Edited by Adrian Wilkinson, Jimmy Donaghey, Tony Dundon and Richard B. Freeman
Chapter 5: Industrial democracy in the twenty-first century
Voice is said to be the current form of industrial democracy available in the industrialized economies (Marchington, 2007). According to Kulkarni (2010: 443), 'having a voice' means that 'employees are free to achieve what they value'. But the essence of industrial democracy goes beyond voice, because it was workers' search for social justice and the need to reform the inequities of free market capitalism that first gave rise to demands for industrial democracy (Lichtenstein and Harris, 1993). The values being pursued were freedom, self-determination, human dignity and respect in a capitalist environment that was uninterested in workers' needs and desires.

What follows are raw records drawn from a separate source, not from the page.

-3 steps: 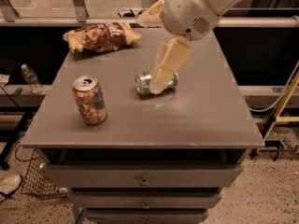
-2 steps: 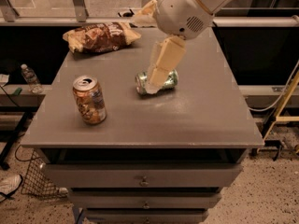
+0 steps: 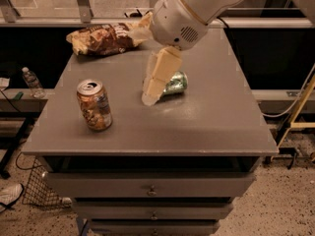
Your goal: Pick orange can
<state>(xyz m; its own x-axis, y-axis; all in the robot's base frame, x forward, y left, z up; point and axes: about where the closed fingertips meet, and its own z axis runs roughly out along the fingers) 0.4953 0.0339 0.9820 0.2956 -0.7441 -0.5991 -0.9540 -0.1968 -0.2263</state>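
Approach step: the gripper [image 3: 149, 98], open or closed I cannot tell, hangs over mid-desk [image 3: 206, 124] by the green can [image 3: 175, 82], so it must next swing left to the upright orange can [image 3: 94, 105] at front left.

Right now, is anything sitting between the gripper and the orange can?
Nothing visible. Only bare tabletop separates the gripper from the orange can; the green can lies on the gripper's far side.
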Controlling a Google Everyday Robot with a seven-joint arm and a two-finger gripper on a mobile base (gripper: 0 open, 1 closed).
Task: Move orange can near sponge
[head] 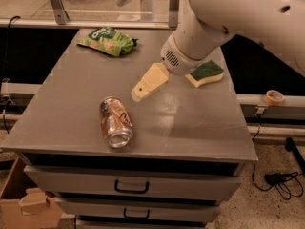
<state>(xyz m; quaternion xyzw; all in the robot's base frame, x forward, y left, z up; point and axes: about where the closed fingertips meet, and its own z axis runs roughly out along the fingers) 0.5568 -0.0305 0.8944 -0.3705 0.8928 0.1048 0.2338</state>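
Note:
The orange can (pixel 115 121) lies on its side near the front left of the grey cabinet top (pixel 200 123), silver top towards me. The sponge (pixel 205 73), dark green over pale yellow, lies at the right rear, partly hidden by my arm. My gripper (pixel 137 94) hangs above the middle of the top, up and to the right of the can and left of the sponge, holding nothing.
A bright green snack bag (pixel 107 40) lies at the rear left. A tape roll (pixel 273 97) sits on a ledge to the right. Drawers (pixel 131 187) are below the front edge. A cardboard box (pixel 28 206) stands on the floor at the left.

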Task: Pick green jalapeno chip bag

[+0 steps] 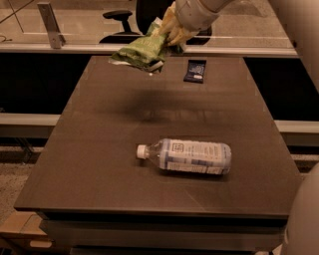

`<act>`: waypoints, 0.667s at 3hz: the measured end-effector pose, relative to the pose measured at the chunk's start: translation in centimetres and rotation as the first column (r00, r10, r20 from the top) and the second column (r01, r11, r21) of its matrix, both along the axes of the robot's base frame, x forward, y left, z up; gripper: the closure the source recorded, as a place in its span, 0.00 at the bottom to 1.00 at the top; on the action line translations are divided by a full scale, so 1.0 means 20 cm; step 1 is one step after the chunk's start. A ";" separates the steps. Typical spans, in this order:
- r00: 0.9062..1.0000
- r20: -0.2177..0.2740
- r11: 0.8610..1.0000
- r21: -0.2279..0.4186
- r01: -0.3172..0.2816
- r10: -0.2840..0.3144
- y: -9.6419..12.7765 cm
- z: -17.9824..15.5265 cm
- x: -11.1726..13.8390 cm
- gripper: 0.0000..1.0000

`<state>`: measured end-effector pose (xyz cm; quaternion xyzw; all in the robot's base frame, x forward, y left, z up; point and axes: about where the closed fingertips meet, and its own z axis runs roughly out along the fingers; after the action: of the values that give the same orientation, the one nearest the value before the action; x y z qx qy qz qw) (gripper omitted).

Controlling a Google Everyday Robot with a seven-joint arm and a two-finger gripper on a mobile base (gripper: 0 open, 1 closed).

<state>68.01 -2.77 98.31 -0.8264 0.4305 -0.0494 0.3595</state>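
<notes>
Metal bracket (50, 22): upper left of the frame, upright on the pale ledge behind the table.
Office chair (122, 15): top of the frame, left of centre; only an armrest and part of the seat show, the rest is cut off or hidden behind the bag.
Table (89, 169): dark top filling most of the frame.
Green jalapeno chip bag (139, 50): upper centre, in the air over the table's far edge and clear of the surface. Its right end is hidden in the gripper, and its print is too crumpled to read.
Bag's long axis: roughly left to right; the pale crimped left end hangs lower, the right end rises into the grasp.
Gripper (168, 34): top centre, clenched on the bag's upper right end; the arm runs off the top edge.
Dark blue packet (195, 70): flat on the table, below and right of the gripper, apart from the bag.
Water bottle (187, 156): on its side right of centre, cap pointing left.
Robot body (305, 219): pale curve, cut off at the lower right.
</notes>
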 end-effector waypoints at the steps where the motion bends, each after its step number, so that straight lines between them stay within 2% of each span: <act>1: 1.000 0.014 0.999 0.043 -0.003 0.002 -0.04 0.05 -0.02 1.00; 2: 0.999 0.025 0.995 0.099 -0.022 0.019 -0.07 0.10 -0.04 1.00</act>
<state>67.26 -4.13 100.33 -0.8113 0.4195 -0.0341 0.4058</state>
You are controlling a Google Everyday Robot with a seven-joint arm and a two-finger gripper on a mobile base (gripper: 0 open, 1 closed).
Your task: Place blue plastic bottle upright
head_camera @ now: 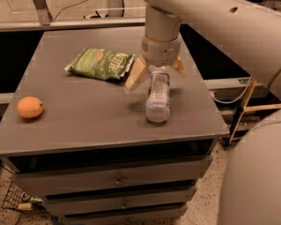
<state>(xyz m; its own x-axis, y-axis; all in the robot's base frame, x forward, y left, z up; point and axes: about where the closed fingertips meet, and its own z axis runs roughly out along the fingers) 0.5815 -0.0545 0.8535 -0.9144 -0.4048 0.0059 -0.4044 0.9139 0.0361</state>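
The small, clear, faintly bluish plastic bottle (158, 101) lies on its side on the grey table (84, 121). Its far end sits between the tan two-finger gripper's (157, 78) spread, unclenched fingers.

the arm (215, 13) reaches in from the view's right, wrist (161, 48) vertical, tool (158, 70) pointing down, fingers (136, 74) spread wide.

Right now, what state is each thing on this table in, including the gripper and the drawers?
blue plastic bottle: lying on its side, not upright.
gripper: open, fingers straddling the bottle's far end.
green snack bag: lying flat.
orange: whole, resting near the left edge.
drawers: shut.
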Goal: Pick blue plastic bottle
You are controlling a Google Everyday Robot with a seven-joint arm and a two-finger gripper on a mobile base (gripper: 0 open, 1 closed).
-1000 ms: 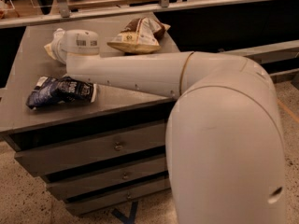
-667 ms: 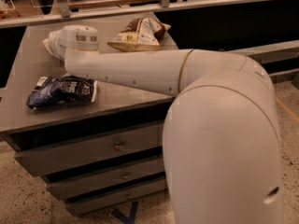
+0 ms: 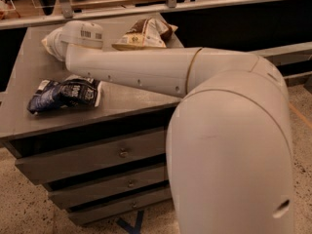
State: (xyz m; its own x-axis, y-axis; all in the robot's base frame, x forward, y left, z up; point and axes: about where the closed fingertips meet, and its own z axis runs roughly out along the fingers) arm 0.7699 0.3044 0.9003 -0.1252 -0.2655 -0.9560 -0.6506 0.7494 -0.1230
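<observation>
My arm reaches across the grey cabinet top (image 3: 29,67) from the right. Its white wrist end and gripper (image 3: 52,43) are over the far left part of the top. The wrist housing covers whatever lies under it. The blue plastic bottle does not show in the camera view; it is hidden or out of view. A dark blue and white snack bag (image 3: 63,94) lies at the front left, in front of the arm. A tan and brown snack bag (image 3: 142,35) lies at the back, just behind the arm.
The cabinet has several drawers (image 3: 97,162) below its top. A dark shelf and rail (image 3: 170,4) run behind it. My large white arm body (image 3: 229,155) fills the right foreground. The speckled floor (image 3: 19,213) shows at the lower left.
The wrist end has moved a little farther back over the cabinet top. Both snack bags lie where they were.
</observation>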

It should be recalled that at that time, unions were in their infancy, wages were low, working conditions harsh, and job security at risk for those who dared to challenge their employers. It was not until the onset of World War I that some measure of industrial democracy was introduced into workplaces in an effort to maintain wartime production (Hancock et al., 1991). Many claims have been made in support of industrial democracy, among them potentially improved decision-making and job satisfaction, more cooperative relationships between workers and management, and increased organizational effectiveness (Huddleston, 1972; Purcell and Georgiadis, 2007).